DÜNYA MİRAS LİSTESİNE ALINDI
Tarihi ilçe, UNESCO'nun da dikkatini çekerek 17 Aralık 1994'de Dünya Miras Listesi'ne alındı.
Adının başına "dünya mirası" unvanının eklenmesiyle adeta kimlik değiştiren Safranbolu'da, Türk kent kültürünün en önemli yapı taşları olan ve zamanla terk edilen tarihi konaklara işlev kazandırıldı, bozulan Arnavut kaldırımları yeniden yapıldı, anıtsal eserler restore edildi ve kaybolmak üzere olan el sanatları canlandırıldı.
18. ve 19. yüzyıl ile 20. yüzyıl başlarında inşa edilen geleneksel Türk evlerinin büyük kültür birikiminin, maddi zenginliğin ve yüksek düzeyde ustalığın ürünü olduğu görülen Safranbolu, dünyanın "en iyi korunan ilk 20 kenti" arasına girmeyi de başardı.
Cinci Hanı ve Hamamı, Köprülü Mehmet Paşa, İzzet Mehmet Paşa, Dağdelen, Hidayetullah ve Kaçak (Lütfiye) camileri, İncekaya Su Kemeri, Eski Hükümet Konağı ve Saat Kulesi, tarihi çeşmeler ile arastalar (loncalar) gibi önemli yapılara sahip ilçe, yılda 1 milyon 300 bin yerli ve yabancı turisti ağırlıyor.
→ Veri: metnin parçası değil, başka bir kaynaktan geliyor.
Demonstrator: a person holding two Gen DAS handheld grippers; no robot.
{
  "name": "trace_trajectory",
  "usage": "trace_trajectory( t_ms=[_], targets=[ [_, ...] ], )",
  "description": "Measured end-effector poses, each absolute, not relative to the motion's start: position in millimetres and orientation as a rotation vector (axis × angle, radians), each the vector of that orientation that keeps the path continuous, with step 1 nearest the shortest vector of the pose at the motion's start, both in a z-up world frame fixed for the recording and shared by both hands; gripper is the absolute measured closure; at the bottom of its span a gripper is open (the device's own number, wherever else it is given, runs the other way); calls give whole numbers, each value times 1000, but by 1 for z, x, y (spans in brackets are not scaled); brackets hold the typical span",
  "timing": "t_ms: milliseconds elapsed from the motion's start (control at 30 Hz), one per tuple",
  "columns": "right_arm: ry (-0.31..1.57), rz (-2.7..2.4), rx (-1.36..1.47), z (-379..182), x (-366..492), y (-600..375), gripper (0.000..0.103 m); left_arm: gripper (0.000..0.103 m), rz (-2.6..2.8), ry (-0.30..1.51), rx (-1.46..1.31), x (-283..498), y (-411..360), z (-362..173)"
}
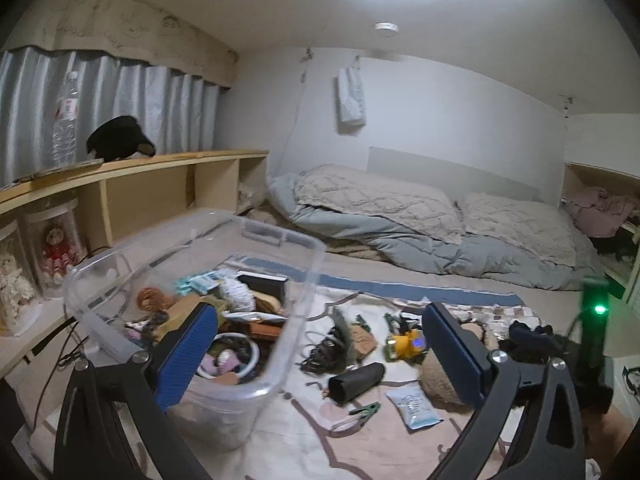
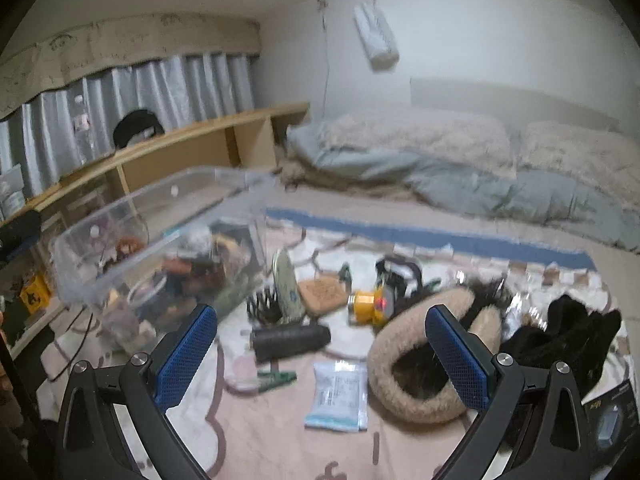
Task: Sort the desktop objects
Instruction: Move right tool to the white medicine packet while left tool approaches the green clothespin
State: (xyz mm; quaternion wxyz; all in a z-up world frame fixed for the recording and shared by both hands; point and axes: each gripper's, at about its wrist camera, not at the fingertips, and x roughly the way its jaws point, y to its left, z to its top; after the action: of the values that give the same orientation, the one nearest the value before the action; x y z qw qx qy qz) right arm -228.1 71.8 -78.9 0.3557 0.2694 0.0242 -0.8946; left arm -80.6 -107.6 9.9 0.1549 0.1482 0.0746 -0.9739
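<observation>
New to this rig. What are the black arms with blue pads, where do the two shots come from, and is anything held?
No robot: a person carries two handheld grippers, each with a fisheye camera looking along its fingers. One shot is from the left gripper, the other from the right gripper. The blue pads are the fingers. Both are open and hold nothing. Below lies a bed blanket with a partly filled clear bin, a black tube, green clip, white packet, furry ring and yellow gadget.

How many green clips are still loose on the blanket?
1: a green clip lies just in front of the black cylinder. More may be hidden in the clutter.
</observation>
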Motion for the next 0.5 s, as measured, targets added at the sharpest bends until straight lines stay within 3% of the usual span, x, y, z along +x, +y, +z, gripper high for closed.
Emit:
trace_trajectory(
  t_ms=[333,367,433,500],
  targets=[
    [68,-2170,870,-109,-237,61,0,0,-2865,92,466,-92,-64,-20],
    [81,-2154,875,-112,-236,59,2,0,-2873,83,482,-94,-61,-26],
    [117,-2133,886,-117,-235,54,15,0,-2883,92,513,-97,-58,-35],
    [141,-2114,907,-122,-236,48,19,1,-2896,101,545,-101,-56,-44]
  ],
)
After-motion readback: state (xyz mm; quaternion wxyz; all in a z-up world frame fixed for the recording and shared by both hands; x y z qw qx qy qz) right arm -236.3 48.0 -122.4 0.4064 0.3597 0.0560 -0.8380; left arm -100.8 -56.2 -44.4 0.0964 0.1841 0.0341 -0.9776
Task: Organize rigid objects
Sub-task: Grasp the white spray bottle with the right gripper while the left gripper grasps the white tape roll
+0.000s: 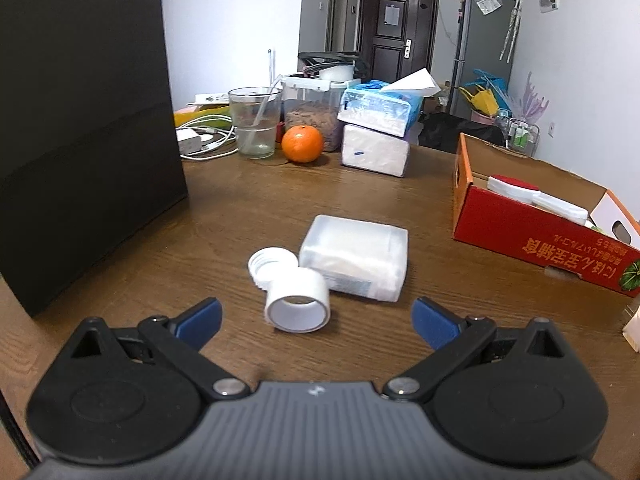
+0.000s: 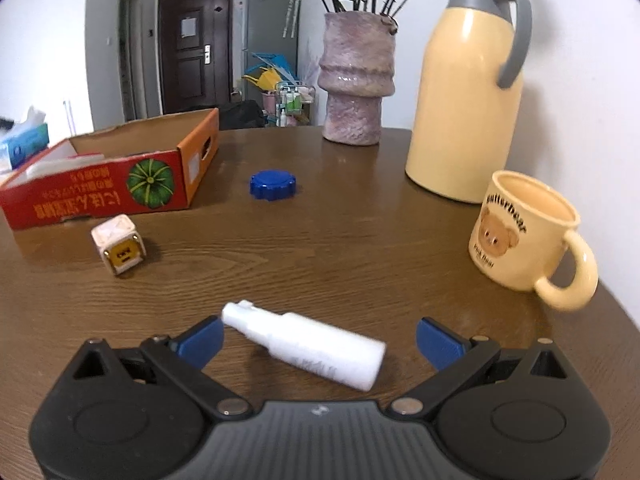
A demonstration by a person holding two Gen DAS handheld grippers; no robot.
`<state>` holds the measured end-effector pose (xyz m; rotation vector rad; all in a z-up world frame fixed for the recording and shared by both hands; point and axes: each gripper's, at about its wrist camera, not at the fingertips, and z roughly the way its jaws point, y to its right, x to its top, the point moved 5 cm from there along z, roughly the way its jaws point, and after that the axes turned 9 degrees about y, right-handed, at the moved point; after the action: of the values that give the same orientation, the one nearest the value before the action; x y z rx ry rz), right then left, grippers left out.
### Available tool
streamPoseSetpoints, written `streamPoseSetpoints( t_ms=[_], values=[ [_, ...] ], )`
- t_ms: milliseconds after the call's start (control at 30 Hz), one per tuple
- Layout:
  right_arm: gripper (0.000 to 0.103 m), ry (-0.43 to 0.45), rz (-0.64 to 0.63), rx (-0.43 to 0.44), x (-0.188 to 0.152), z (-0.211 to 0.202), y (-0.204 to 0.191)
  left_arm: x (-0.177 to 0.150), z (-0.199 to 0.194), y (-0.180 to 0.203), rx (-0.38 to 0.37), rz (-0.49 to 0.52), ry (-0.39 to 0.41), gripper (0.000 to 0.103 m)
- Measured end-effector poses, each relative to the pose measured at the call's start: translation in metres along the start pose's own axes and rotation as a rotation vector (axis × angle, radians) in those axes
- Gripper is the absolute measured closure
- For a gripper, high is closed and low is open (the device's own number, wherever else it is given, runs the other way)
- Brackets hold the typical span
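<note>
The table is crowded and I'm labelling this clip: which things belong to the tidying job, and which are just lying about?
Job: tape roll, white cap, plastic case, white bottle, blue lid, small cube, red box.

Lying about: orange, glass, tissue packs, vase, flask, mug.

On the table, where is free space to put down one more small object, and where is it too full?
Bare wood lies between the blue cap, the mug and the white bottle. It is also bare between the orange and the clear box. It is crowded at the far edge, around the glass and tissue packs.
</note>
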<state>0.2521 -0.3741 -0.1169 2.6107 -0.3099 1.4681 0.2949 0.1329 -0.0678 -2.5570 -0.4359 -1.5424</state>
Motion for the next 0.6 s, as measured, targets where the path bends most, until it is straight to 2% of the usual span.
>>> streamPoseSetpoints(
  t_ms=[100,400,600],
  values=[
    [0.0,0.004,0.009,-0.02,0.001,-0.001,-0.008,0.0,-0.002,-0.004,0.001,-0.009,0.002,0.0],
    [0.0,-0.038,0.09,-0.159,0.003,0.017,-0.018,-0.001,0.001,-0.016,0.0,-0.027,-0.004,0.0],
    [0.0,-0.043,0.104,-0.194,0.003,0.023,-0.02,0.0,0.007,-0.024,0.008,-0.034,-0.007,0.0]
  ],
)
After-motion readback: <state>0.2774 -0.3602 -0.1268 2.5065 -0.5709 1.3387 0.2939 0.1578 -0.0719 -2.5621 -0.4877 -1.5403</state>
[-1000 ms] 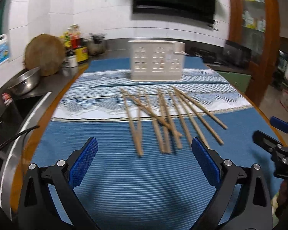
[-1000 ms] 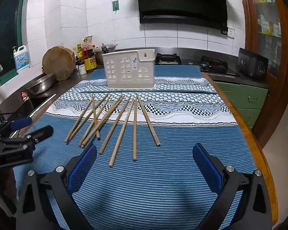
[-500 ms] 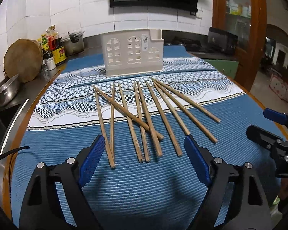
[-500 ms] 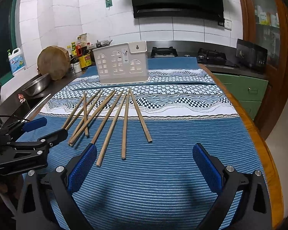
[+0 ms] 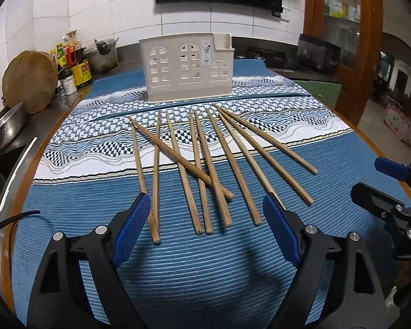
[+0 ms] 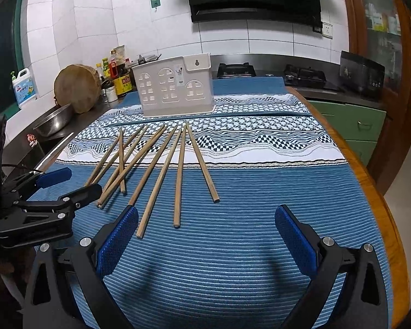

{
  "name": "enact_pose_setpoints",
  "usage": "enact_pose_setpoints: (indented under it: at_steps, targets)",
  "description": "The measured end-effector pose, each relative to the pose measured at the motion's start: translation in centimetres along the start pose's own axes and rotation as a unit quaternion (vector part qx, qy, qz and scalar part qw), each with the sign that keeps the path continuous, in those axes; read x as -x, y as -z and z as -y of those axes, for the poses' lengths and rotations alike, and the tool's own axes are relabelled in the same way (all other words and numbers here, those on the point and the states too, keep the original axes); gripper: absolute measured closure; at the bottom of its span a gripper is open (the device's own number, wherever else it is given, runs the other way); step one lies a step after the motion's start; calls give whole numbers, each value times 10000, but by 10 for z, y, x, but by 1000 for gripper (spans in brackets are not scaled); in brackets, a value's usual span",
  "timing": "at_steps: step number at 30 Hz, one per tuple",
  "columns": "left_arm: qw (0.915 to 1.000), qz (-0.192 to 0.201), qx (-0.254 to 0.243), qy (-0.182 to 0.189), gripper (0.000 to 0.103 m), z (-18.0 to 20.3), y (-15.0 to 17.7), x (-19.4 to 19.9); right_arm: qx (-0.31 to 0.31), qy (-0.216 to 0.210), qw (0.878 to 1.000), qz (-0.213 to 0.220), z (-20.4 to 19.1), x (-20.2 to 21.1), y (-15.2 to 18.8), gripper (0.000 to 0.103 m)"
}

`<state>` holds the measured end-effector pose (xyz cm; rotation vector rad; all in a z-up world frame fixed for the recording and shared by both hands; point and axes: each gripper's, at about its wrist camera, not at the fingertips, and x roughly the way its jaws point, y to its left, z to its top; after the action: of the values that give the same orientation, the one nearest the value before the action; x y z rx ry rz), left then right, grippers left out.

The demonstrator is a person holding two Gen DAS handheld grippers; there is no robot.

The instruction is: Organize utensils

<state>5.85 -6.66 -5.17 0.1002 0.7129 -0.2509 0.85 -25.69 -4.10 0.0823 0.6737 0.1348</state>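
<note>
Here the near ends of several wooden chopsticks (image 5: 205,170) slip behind the blue ribbed pads of the left gripper (image 5: 205,227), so their tips are hidden there. Its fingers (image 5: 131,229) stand spread apart, grasping nothing. In the right wrist view, the right gripper (image 6: 205,235) is likewise spread wide over bare cloth, with one stick end just beside its left pad. The chopsticks, slim, straight and pale brown, lie fanned on a ribbed blue tablecloth (image 5: 205,268) with a patterned white band covering the table; one crosses the others diagonally. Behind them stands a cream plastic utensil holder (image 5: 189,71) with arched cut-out windows; its inside cannot be seen. A round wooden block (image 6: 78,87) leans at the counter's edge.
</note>
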Motion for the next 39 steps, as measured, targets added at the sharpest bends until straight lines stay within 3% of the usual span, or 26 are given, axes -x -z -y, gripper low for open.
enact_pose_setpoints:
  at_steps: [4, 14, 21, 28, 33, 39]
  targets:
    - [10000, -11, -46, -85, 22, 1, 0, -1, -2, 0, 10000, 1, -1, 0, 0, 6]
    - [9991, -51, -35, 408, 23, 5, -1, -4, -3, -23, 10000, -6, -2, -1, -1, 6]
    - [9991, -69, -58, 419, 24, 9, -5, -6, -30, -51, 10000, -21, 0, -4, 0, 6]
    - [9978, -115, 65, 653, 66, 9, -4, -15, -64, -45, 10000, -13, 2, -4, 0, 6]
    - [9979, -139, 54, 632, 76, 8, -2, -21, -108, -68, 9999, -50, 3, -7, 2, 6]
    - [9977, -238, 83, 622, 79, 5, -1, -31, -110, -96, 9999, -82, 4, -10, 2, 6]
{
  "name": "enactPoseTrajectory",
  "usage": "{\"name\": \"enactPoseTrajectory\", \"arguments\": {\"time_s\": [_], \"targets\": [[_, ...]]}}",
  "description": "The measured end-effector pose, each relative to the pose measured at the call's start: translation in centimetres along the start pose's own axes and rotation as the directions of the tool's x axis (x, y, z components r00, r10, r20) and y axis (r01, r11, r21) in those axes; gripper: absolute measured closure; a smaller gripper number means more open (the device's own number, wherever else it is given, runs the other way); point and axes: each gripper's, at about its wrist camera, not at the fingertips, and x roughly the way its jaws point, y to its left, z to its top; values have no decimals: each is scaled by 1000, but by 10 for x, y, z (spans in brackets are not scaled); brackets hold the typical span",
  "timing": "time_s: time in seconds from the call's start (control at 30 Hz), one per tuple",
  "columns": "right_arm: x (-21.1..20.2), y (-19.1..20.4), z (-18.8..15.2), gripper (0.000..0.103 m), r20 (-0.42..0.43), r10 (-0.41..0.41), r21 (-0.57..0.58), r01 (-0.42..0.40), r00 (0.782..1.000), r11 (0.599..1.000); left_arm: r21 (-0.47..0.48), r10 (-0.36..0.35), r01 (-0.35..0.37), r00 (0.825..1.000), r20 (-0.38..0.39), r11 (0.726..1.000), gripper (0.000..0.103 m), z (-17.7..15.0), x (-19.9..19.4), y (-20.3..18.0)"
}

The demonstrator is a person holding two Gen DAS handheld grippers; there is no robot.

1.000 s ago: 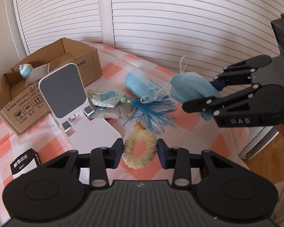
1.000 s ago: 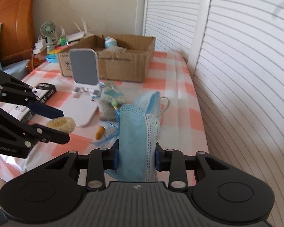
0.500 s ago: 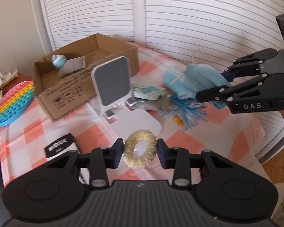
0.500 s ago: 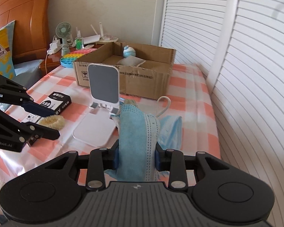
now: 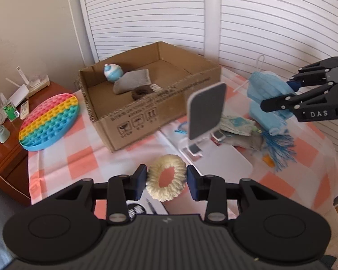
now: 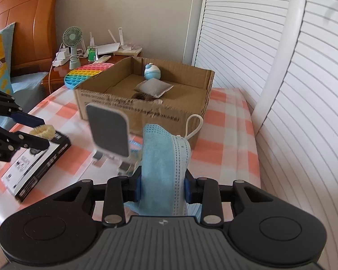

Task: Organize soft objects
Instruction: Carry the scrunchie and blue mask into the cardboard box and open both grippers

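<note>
My left gripper [image 5: 166,180] is shut on a cream fluffy hair ring [image 5: 165,194], held above the checked tablecloth in front of the cardboard box [image 5: 146,112]. It also shows in the right wrist view [image 6: 41,135]. My right gripper [image 6: 162,184] is shut on a blue face mask [image 6: 164,168], held above the table to the right of the box; the mask also shows in the left wrist view [image 5: 268,90]. The box [image 6: 146,110] holds a blue-white round toy [image 5: 112,73], a grey pouch [image 5: 133,82] and a dark item.
A white phone stand [image 5: 206,112] stands between my grippers and the box. Another blue mask, a tassel [image 5: 279,146] and small pouches lie right of it. A rainbow pop mat [image 5: 49,121] lies left. A black box [image 6: 38,164] lies front left. A shutter wall runs behind.
Both grippers have risen and moved toward the cardboard box with their loads; the box now looks nearer and more central in both views.
</note>
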Motion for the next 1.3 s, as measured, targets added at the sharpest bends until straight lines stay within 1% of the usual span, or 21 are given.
{"name": "enactPoseTrajectory", "arguments": {"time_s": [0.17,0.37,0.47,0.6,0.67,0.7,0.73,0.77,0.8,0.83,0.87,0.93,1.0,1.07,1.23,1.27,1.3], "targets": [[17,-10,23,65,6,2,-12,-2,1000,1000,0,22,-22,1000,19,1000,66,24,9,18],[38,-21,58,65,24,21,-14,-21,999,1000,2,42,-42,997,63,999,66,68,25,37],[48,-24,78,65,37,21,-21,-21,999,1000,8,58,-59,995,83,998,66,90,38,45],[63,-25,100,65,44,24,-33,-23,999,999,-10,76,-75,993,91,997,66,114,62,57],[70,-24,106,65,39,24,-41,-23,999,999,-25,89,-87,992,90,996,63,121,76,62],[74,-24,109,65,36,23,-44,-21,999,999,-40,104,-100,991,90,994,59,122,82,65],[79,-24,111,65,32,21,-46,-20,999,999,-53,116,-112,989,87,992,47,123,88,68],[83,-24,113,65,26,24,-44,-22,999,999,-66,124,-119,989,78,991,39,123,94,71],[87,-25,115,65,20,27,-41,-26,999,999,-75,127,-122,989,70,990,26,122,98,73],[90,-25,117,65,17,27,-37,-27,999,999,-81,129,-123,989,72,989,22,120,99,75],[94,-25,118,65,13,28,-35,-27,1000,999,-83,132,-125,988,82,989,20,117,97,75],[101,-26,122,65,5,32,-36,-32,999,999,-83,136,-129,986,92,988,10,110,91,77],[107,-25,126,65,-1,35,-40,-35,999,999,-86,139,-131,985,100,988,7,102,80,76],[114,-25,132,65,-2,31,-45,-31,1000,999,-77,127,-120,986,108,990,5,91,66,73],[135,-29,154,64,-5,33,-34,-33,999,999,-100,136,-125,985,109,987,4,59,29,69],[140,-28,159,64,-2,26,-34,-26,1000,999,-112,138,-126,984,112,986,4,54,22,69],[145,-28,165,60,1,16,-32,-16,1000,999,-126,141,-126,983,121,984,4,49,16,70]]}}
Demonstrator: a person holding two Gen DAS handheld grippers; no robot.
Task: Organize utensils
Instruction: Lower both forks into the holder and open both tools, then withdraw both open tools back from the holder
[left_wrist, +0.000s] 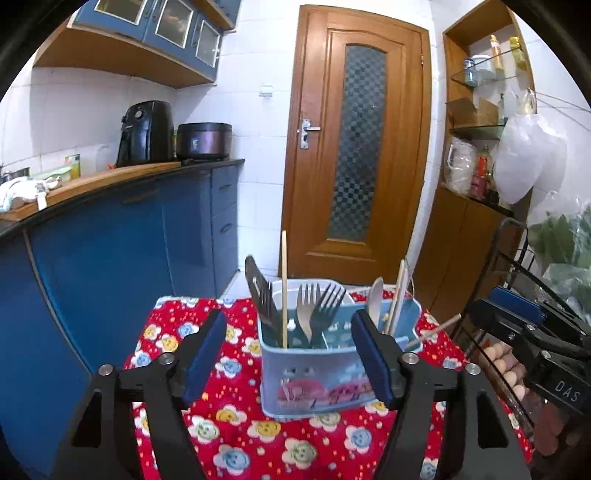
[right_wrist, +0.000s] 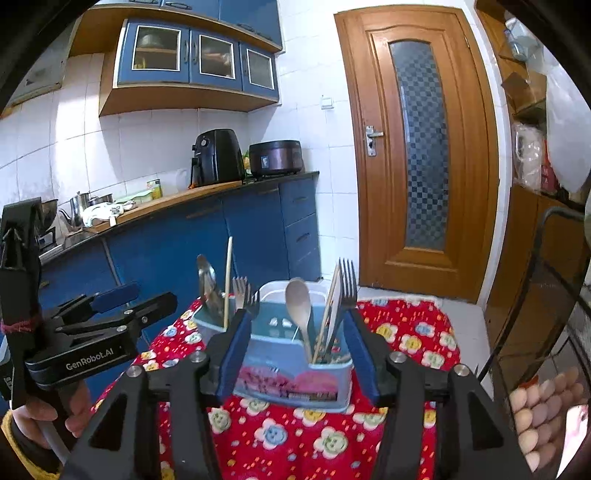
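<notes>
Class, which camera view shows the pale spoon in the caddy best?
The right wrist view: the spoon stands clear in the caddy, its bowl and handle in full sight. In the left wrist view the spoon shows only its bowl, edge-on; a gripper finger hides the handle.

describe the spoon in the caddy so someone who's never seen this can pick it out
Start at the small table with the red flowered cloth in front of the wooden door; a pale blue utensil caddy stands on it. In the right wrist view, the spoon stands bowl-up near the caddy's middle. Its rounded pale bowl sets it apart from the forks and thin chopsticks beside it.
</notes>
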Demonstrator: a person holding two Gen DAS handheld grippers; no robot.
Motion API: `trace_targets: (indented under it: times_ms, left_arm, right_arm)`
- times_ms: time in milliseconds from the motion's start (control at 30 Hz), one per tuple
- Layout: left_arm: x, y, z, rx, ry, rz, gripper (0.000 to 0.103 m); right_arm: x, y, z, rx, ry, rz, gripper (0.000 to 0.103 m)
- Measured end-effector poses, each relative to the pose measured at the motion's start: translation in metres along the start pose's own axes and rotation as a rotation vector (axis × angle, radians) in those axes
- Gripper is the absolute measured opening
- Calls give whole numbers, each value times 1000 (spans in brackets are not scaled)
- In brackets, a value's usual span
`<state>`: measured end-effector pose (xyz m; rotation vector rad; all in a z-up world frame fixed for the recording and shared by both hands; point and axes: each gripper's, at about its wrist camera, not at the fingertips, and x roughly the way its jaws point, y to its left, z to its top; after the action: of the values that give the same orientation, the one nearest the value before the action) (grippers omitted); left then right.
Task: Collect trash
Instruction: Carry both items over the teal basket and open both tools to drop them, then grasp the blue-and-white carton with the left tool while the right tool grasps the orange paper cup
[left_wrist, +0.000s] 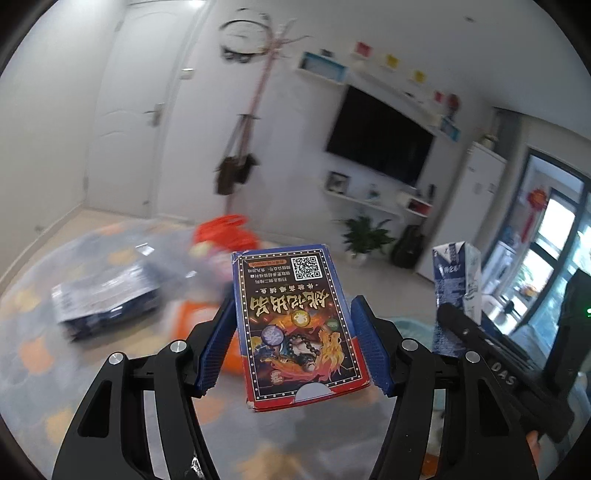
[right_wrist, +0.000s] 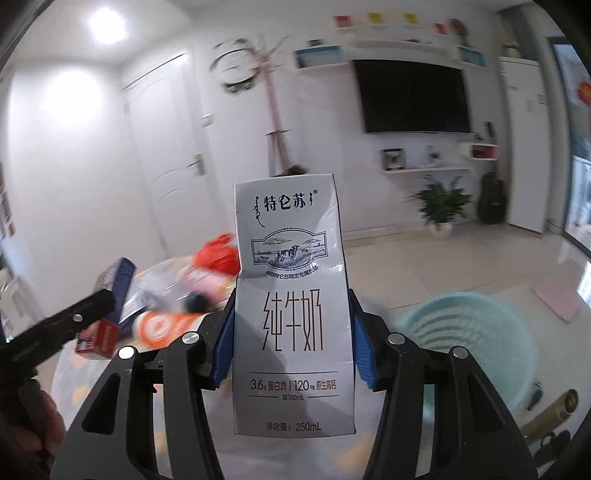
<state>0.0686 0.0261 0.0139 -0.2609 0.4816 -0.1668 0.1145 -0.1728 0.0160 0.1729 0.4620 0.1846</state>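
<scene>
- Two hand-held grippers carry trash above the tabletop (left_wrist: 33, 354); we hold the left hand-held gripper (left_wrist: 295, 328) half closed, its blue pads clamped on the card box (left_wrist: 299, 328).
- Our right hand-held gripper (right_wrist: 291, 332) grips the grey milk carton (right_wrist: 291, 314) upright, jaws likewise partly closed against its sides.
- Farther off on the tabletop lie blurred wrappers and an orange bag (left_wrist: 225, 232).
- Right of the tabletop, on the floor, stands a pale blue basket (right_wrist: 469, 332); beyond it a potted plant (right_wrist: 441, 206) by the wall.
</scene>
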Motion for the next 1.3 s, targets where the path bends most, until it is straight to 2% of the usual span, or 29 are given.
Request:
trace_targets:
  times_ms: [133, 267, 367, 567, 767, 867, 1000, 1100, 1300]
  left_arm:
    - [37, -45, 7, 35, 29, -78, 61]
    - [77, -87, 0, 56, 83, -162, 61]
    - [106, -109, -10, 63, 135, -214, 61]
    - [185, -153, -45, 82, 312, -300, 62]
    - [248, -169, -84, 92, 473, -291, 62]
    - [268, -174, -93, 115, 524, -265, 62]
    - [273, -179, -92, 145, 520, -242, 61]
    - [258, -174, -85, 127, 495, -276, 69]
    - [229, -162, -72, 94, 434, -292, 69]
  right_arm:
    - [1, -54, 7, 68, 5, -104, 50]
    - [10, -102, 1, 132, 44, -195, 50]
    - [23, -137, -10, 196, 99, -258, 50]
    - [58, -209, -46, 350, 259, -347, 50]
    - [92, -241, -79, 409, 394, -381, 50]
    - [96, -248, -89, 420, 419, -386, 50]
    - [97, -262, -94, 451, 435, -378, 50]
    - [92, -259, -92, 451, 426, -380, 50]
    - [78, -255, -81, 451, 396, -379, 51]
KORUMA KARARI İLÇENİN KADERİNİ DEĞİŞTİRDİ
Yaklaşık 3 asırlık yapıların hala ilk günkü gibi işlev gördüğü ilçede, 1970'li yıllarda Safranbolu Belediye Meclisi tarafından da koruma kararı alındığını aktaran Karabük valisi Fuat Gürel, "8 Ekim 1976'da Safranbolu ile ilgili alınan koruma kararı, ilçenin kaderini adeta değiştirmiş. Bu tarihten sonra akademisyenlerin, tarihçilerin, siyasilerin ve mimarların uğrak yeri haline gelen tarihi ilçemizin başarısı ülke sınırlarını aşarak UNESCO tarafından 'dünya miras kenti' olarak tescillenmiş." dedi.
Gürel, tarihi ilçenin sadece Türkiye'nin değil, dünyanın da gözbebeği olduğunu belirterek, şöyle devam etti:
"Atalarımız bize, Türk kent kültürünün en önemli yapı taşlarını içinde yaşayarak aktarmış. Bizim de en büyük görevimiz somut ve soyut mirasımızı gelecek kuşaklara koruyarak aktarabilmek. Ülkemizde 'korumacılık' dendiğinde ilk akla gelen ilçemizde, devletimiz yüzlerce eseri restore etmiş. Bir o kadar ilçedeki vatandaşlarımız da eserlere sahip çıkarak restore ettirmiş. Tescilli eserlerin yüzde 70'ine yakını restore edildi. Gelenek, görenekler ve zanaatlar da yaşatılıyor ilçemizde. Bu nedenle 'korumanın başkenti' unvanını hak etmiş."
KORUMACILIK ALANINDA TÜRKİYE'YE ÖRNEK OLMAYA DEVAM EDECEK
Koruma kararının ne kadar yerinde olduğunu yaşayarak gördüklerini anlatan Gürel, "Tarihi ilçemizi yılda yaklaşık 1 milyon 300 bin yerli ve yabancı turist ziyaret ediyor. 'Kültürel Miras ve Korumacılık' temasıyla Altın Safran Belgesel Film Festivali yapılıyor 21 yıldır. Özelde Safranbolu, genelde ülkemizdeki eserleri korumayı amaç edinmiş festival aracılığıyla 100 bine yakın belgesel ve fotoğraf arşivi oluştu. Bu kültürel arşiv gelecek kuşaklara somut ve soyut miras hakkında önemli belge niteliğinde. Safranbolu, korumacılık alanında Türkiye'ye örnek olmaya devam edecek." ifadelerini kullandı.